(Collected material Opens)
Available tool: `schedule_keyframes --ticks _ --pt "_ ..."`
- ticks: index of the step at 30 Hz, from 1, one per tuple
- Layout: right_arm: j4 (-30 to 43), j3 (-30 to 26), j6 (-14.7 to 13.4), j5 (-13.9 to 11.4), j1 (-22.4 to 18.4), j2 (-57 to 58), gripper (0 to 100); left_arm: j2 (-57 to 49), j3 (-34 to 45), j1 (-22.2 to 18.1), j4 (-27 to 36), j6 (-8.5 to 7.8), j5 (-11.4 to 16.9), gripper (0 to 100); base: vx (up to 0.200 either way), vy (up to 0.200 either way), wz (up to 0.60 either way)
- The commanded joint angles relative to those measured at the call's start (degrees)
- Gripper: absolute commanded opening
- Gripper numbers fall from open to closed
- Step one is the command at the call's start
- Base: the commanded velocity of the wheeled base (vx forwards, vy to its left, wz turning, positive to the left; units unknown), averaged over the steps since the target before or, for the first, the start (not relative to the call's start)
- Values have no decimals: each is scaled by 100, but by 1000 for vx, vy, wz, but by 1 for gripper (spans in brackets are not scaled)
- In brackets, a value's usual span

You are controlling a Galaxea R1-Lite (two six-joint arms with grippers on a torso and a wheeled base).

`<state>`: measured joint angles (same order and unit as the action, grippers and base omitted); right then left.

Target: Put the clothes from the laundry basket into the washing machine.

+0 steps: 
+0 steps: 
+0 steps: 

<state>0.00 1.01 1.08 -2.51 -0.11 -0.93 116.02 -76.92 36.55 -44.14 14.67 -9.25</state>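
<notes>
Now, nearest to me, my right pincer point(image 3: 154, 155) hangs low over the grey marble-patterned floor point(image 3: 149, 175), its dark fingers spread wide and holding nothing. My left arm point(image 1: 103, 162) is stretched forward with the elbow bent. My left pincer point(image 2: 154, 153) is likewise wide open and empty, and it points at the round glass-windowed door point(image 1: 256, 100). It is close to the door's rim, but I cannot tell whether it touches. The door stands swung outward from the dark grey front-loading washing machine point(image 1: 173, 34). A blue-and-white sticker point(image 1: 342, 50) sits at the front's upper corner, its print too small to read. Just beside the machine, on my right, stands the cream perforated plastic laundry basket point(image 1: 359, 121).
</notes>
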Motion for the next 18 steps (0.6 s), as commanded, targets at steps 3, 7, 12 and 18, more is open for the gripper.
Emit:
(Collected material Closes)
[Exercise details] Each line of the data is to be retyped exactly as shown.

[Expected answer]
Available tool: `schedule_keyframes --ticks _ --pt "_ ..."`
- ticks: index of the step at 30 Hz, from 1, one per tuple
- Layout: right_arm: j4 (-30 to 43), j3 (-30 to 26), j6 (-14.7 to 13.4), j5 (-13.9 to 11.4), j1 (-22.4 to 18.4), j2 (-57 to 58), gripper (0 to 100); left_arm: j2 (-57 to 49), j3 (-34 to 45), j1 (-22.2 to 18.1), j4 (-27 to 36), j6 (-8.5 to 7.8), j5 (-11.4 to 16.9), gripper (0 to 100); base: vx (up to 0.200 either way), vy (up to 0.200 either way), wz (up to 0.60 either way)
- The commanded joint angles relative to those measured at the call's start (degrees)
- Gripper: absolute commanded opening
- Gripper numbers fall from open to closed
- Step one is the command at the call's start
- Base: the commanded velocity of the wheeled base (vx forwards, vy to its left, wz turning, positive to the left; units unknown), averaged over the steps since the target before or, for the first, the start (not relative to the call's start)
- Values have no decimals: each is scaled by 100, but by 1000 for vx, vy, wz, but by 1 for gripper (spans in brackets are not scaled)
- In brackets, a value's usual span

You are controlling a Galaxea R1-Lite (two six-joint arms with grippers on a torso and a wheeled base).

`<state>`: measured joint angles (same order and unit as the action, grippers and base omitted); right then left.

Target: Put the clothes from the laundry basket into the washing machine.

+0 steps: 
+0 steps: 
+0 steps: 

<state>0.00 1.01 1.08 -2.51 -0.11 -0.93 116.02 -76.92 36.55 -44.14 14.67 -9.25</state>
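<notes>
Now, nearest to me, my right pincer point(image 3: 154, 155) hangs low over the grey marble-patterned floor point(image 3: 149, 175), its dark fingers spread wide and holding nothing. My left arm point(image 1: 103, 162) is stretched forward with the elbow bent. My left pincer point(image 2: 154, 153) is likewise wide open and empty, and it points at the round glass-windowed door point(image 1: 256, 100). It is close to the door's rim, but I cannot tell whether it touches. The door stands swung outward from the dark grey front-loading washing machine point(image 1: 173, 34). A blue-and-white sticker point(image 1: 342, 50) sits at the front's upper corner, its print too small to read. Just beside the machine, on my right, stands the cream perforated plastic laundry basket point(image 1: 359, 121).
</notes>
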Motion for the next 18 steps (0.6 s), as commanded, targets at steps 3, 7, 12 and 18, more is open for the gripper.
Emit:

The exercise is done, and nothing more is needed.